Il ajoute que « ce trafic sans frontières préfigure ce que sera la mondialisation » contaminant la totalité des activités humaines. L’action policière ne serait plus qu’une façon d’en «régler le débit ».
Cependant, le marché de la drogue est l’exact contraire d’un champ de transactions libre et concurrentiel. Il se joue du libéralisme en verrouillant ses canaux de diffusion et de distribution, à l’image du protectionnisme d’Etat encore en vogue malgré l’OMC. Des groupes, des sociétés, voire des individus, se partagent de façon exclusive la production et les filières de transmission des marchandises. Sur place, les toxicomanes sont doublement dépendants : vis-à-vis de leur fournisseur et des substances. Sans choix, ils s’approvisionnent toujours à la même source : amalgame de dealers à la solde d’un seul grossiste. S’il y a de la concurrence, elle débouche sur l’affrontement, jusqu’à l’élimination de l’adversaire. Le prix élevé des drogues est le signe de l’absence d’une véritable dialectique de l’offre et de la demande. Ses variations sont le résultat de la mainmise des trafiquants qui ajustent à loisir les flux et la disponibilité des produits au nom de priorités étrangères aux lois de l’économie libérale : ordre public, conflits internationaux, luttes intestines, etc.
Si le libéralisme est synonyme de déréglementation, suivant une vulgate à la mode, l’analyse de Michel Thévoz est justifiée. Si, par contre, il est l’instigateur d’échanges ouverts, pluriels, normalisés et soumis au contrôle d’instances indépendantes, alors il se trompe de cible. Car le commerce de la drogue n’est pas un marché libéral. Il y a bien de la demande et de l’offre, mais au lieu d’être multiples, elles sont univoques et monopolisées : une seule demande pour une seule offre.
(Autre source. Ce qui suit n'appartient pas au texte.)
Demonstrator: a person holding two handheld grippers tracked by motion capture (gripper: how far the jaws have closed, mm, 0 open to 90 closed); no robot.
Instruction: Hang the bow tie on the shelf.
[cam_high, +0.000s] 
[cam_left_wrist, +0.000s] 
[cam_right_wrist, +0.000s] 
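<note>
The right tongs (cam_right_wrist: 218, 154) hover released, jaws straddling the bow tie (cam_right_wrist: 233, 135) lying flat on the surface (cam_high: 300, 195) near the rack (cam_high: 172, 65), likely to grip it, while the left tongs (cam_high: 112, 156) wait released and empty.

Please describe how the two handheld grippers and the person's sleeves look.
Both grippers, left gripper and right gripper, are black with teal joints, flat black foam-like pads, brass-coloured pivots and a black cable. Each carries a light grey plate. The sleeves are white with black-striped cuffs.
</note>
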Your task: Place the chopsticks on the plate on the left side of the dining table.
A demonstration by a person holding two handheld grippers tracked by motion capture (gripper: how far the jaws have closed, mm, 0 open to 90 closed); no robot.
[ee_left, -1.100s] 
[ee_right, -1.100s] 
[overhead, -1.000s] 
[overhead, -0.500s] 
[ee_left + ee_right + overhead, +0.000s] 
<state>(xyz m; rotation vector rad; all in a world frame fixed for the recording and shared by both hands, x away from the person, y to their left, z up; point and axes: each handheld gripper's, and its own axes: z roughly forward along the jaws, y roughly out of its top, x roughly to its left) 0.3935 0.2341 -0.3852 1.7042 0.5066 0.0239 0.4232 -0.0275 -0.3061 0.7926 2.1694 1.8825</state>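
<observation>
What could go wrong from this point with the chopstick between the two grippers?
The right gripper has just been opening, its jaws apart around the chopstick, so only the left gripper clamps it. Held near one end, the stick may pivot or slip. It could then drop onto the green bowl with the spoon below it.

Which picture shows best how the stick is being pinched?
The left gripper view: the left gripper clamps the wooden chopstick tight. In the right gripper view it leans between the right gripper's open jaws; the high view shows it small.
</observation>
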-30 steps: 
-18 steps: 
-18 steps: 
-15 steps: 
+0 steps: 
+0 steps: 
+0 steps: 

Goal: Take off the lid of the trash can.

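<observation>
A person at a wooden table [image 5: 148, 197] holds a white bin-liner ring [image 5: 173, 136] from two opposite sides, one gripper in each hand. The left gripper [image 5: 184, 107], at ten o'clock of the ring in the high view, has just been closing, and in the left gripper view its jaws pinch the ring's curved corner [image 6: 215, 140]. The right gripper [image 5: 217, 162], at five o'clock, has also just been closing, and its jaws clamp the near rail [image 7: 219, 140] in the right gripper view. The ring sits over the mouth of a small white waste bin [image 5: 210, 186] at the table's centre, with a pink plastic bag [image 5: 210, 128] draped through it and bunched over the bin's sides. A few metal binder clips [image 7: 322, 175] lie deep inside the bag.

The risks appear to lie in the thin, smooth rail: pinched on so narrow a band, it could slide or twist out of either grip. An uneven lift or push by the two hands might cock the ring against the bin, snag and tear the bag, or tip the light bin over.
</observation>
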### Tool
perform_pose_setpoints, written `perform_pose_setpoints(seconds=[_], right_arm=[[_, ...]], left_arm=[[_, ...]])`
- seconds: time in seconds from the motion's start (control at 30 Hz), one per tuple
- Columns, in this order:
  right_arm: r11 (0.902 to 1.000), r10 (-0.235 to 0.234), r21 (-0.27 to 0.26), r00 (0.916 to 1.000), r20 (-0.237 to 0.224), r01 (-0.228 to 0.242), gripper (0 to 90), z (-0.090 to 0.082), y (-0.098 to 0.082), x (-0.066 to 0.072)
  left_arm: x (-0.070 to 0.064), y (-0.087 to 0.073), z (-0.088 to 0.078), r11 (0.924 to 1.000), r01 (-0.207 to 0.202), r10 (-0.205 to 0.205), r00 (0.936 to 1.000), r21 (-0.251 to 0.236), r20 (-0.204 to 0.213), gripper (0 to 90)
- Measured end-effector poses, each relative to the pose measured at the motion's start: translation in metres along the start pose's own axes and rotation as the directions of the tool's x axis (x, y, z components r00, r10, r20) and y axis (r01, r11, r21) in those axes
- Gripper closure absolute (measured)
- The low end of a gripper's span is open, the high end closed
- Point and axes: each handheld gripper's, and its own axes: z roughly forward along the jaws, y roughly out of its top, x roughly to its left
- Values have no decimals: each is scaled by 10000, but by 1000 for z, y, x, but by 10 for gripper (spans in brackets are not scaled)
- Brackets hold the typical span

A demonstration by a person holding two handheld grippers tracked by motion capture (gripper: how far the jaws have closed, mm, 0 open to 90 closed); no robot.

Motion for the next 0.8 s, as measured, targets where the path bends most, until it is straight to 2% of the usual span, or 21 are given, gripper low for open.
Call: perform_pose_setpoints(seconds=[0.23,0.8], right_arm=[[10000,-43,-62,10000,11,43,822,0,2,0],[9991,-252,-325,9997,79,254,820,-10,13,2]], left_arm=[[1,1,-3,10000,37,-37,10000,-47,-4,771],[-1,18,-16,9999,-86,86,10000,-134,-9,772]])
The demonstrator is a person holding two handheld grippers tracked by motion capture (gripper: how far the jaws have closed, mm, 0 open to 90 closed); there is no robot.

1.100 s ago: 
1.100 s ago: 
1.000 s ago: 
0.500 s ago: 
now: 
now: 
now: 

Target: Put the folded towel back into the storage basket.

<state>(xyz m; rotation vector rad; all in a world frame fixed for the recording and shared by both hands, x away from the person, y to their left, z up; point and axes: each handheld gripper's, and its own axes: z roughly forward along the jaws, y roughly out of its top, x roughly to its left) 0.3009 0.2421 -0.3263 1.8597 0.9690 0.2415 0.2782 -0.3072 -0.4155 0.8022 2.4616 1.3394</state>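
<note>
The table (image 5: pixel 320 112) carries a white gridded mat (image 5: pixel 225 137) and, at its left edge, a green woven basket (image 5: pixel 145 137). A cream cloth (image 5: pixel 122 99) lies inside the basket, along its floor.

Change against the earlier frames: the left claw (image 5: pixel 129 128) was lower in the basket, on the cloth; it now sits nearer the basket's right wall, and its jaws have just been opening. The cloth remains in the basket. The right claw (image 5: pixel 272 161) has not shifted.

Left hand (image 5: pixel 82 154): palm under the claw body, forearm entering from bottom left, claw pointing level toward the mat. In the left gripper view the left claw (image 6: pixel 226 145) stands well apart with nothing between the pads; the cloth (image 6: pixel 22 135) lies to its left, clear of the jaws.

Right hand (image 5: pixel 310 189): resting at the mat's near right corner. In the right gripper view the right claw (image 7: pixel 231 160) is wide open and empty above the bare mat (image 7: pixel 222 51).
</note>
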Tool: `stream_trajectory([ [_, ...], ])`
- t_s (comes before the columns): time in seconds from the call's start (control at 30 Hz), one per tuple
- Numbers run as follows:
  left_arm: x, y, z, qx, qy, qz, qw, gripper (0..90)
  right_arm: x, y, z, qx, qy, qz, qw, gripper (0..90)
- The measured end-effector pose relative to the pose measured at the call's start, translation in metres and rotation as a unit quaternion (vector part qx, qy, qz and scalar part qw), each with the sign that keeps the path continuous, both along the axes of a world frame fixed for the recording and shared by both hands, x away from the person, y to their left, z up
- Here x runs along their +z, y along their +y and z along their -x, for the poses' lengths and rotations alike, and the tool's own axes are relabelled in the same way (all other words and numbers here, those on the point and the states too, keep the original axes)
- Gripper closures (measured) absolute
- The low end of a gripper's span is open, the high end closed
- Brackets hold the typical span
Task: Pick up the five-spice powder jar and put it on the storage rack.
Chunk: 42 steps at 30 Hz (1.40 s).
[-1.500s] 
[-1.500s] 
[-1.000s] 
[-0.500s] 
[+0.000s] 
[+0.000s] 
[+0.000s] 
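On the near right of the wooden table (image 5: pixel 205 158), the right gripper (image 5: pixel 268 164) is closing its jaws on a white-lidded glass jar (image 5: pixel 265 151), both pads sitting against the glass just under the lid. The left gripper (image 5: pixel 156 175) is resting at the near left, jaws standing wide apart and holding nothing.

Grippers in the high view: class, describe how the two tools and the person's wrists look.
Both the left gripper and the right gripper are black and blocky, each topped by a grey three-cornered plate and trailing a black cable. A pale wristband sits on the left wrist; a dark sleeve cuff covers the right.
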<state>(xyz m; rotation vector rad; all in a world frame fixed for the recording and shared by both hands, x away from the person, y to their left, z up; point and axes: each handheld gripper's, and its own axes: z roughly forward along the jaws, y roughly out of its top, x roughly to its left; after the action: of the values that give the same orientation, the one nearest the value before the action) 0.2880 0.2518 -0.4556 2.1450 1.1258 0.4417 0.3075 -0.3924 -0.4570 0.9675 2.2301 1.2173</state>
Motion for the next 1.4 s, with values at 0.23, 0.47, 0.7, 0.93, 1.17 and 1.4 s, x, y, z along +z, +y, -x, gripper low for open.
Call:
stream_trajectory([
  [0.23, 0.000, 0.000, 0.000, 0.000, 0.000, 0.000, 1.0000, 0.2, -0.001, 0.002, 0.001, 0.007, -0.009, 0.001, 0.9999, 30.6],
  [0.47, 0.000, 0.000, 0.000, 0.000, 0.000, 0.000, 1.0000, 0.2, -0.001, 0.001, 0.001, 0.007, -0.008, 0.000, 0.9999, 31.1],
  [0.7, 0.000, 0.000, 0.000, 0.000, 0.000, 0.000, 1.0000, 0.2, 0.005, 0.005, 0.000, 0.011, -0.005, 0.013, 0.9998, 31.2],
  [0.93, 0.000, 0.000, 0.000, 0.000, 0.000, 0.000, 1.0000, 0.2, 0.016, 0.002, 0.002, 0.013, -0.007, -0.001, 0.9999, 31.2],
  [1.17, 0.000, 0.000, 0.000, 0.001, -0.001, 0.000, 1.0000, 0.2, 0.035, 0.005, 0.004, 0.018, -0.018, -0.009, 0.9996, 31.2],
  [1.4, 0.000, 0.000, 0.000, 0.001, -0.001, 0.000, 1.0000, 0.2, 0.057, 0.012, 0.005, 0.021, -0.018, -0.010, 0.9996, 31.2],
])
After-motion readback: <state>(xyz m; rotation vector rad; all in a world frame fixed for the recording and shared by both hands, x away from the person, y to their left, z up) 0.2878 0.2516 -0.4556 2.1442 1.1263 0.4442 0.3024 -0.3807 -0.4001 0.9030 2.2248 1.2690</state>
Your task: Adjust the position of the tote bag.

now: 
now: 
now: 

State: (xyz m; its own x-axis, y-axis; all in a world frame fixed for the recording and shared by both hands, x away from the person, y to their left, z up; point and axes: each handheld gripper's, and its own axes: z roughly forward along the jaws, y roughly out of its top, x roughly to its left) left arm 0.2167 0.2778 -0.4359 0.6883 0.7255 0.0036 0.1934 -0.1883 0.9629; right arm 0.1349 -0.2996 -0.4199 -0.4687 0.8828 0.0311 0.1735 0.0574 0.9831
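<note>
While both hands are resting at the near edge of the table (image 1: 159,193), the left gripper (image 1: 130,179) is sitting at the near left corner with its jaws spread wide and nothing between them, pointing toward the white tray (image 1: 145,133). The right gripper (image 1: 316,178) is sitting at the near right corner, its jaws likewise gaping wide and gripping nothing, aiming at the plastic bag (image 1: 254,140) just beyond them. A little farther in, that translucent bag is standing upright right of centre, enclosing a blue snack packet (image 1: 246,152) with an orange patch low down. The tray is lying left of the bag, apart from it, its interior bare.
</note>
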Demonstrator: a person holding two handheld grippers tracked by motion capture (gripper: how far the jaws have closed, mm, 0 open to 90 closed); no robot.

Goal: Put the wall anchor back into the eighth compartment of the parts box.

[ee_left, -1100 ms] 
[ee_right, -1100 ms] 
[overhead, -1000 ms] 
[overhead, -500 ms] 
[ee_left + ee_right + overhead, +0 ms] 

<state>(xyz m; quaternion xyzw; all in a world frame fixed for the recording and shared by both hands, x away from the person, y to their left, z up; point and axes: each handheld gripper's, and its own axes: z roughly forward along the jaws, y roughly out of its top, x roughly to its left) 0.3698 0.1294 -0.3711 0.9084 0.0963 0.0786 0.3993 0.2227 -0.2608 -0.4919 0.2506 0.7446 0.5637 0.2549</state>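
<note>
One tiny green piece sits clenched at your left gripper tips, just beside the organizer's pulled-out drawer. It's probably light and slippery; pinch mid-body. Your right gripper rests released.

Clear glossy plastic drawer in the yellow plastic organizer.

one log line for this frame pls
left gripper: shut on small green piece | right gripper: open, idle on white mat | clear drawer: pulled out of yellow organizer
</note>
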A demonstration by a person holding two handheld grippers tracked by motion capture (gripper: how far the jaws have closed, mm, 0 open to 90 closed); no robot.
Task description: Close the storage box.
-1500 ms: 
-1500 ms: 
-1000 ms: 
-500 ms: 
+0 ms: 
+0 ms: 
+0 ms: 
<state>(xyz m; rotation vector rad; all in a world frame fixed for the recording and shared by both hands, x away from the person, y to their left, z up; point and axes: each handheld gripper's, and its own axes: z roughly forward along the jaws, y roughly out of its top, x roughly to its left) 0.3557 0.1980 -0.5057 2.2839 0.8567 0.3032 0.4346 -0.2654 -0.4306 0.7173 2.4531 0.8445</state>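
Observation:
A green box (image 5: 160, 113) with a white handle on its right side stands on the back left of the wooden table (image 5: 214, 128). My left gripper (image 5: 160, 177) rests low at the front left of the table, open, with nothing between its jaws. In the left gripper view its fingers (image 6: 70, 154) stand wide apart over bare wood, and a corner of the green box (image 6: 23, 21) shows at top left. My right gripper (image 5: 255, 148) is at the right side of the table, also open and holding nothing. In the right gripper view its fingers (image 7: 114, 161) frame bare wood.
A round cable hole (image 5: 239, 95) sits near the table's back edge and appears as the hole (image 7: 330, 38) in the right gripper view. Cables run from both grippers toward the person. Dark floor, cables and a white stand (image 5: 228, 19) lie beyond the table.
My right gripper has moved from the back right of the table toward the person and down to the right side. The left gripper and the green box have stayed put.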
De plus, l’offre exerce une pression liberticide sur la demande dont elle manipule l’expression et la satisfaction.

Légaliser ou libéraliser ?

Michel Thévoz fait l’hypothèse que la résistance à la dépénalisation des stupéfiants sert la volonté de puissance du néolibéralisme. Car elle « porterait atteinte à ce qui a la valeur d’un modèle ». Pourtant, il est peu probable qu’un trafic aussi instable, sommaire et inflexible inspire une doctrine désormais bien établie, triomphante, voire hégémonique. La légalisation des marchés responsables d’autres dépendances Ð l’alcoolisme, le tabagisme ou les jeux de hasard Ð montre qu’il est préférable d’opérer sur un terrain balisé par l’Etat, à l’abri derrière ses lois. Les gains n’en sont pas moins considérables. Tandis que l’emprise sur l’esprit critique est tout aussi résolue et assourdissante. Et le libéralisme est sain et sauf.
Le sens de cette réticence, en deçà des tergiversations d’ordre éthique, pourrait s’expliquer en revanche par la taille réduite du marché des toxicomanies. En Suisse, on comptait, en 1997, 0,6% de consommateurs de drogues dites dures face à 32,7% de fumeurs, 17,1% de buveurs d’alcool au moins une fois par jour et 10,4% plusieurs fois par semaine. Ces chiffres, sans minimiser la souffrance et la déchéance des personnes dépendantes, accusent la disproportion entre le volume réel des phénomènes et leur impact à la fois médiatique, politique et imaginaire. Bouc émissaire des angoisses populaires, des affrontements idéologiques, des politiques de sécurité et de santé, des chocs journalistiques, la toxicomanie est insignifiante du point de vue économique.
Sans déranger la psychanalyse, « les grandes décisions, c’est [ ?] l’inconscient qui les prend», c’est sa rentabilité incertaine qui façonne le refus de l’Etat d’en légaliser le commerce, non pas sa défense de la libéralisation. Les effets collatéraux sont impondérables comparés aux profits attendus, trop marginaux. S’il y a du cynisme, comme le prétend Michel Thévoz, il est du côté des pouvoirs publics, non pas de l’inconscient.
Non, la toxicomanie reste un problème. Une énigme qui déroute la rationalité et qui s’écarte des constructions sociologiques agitant le complot et l’apocalypse. md

Sources : 24 Heures, 6 mars 2002 ; Annuaire statistique de Suisse, 2001, p.633.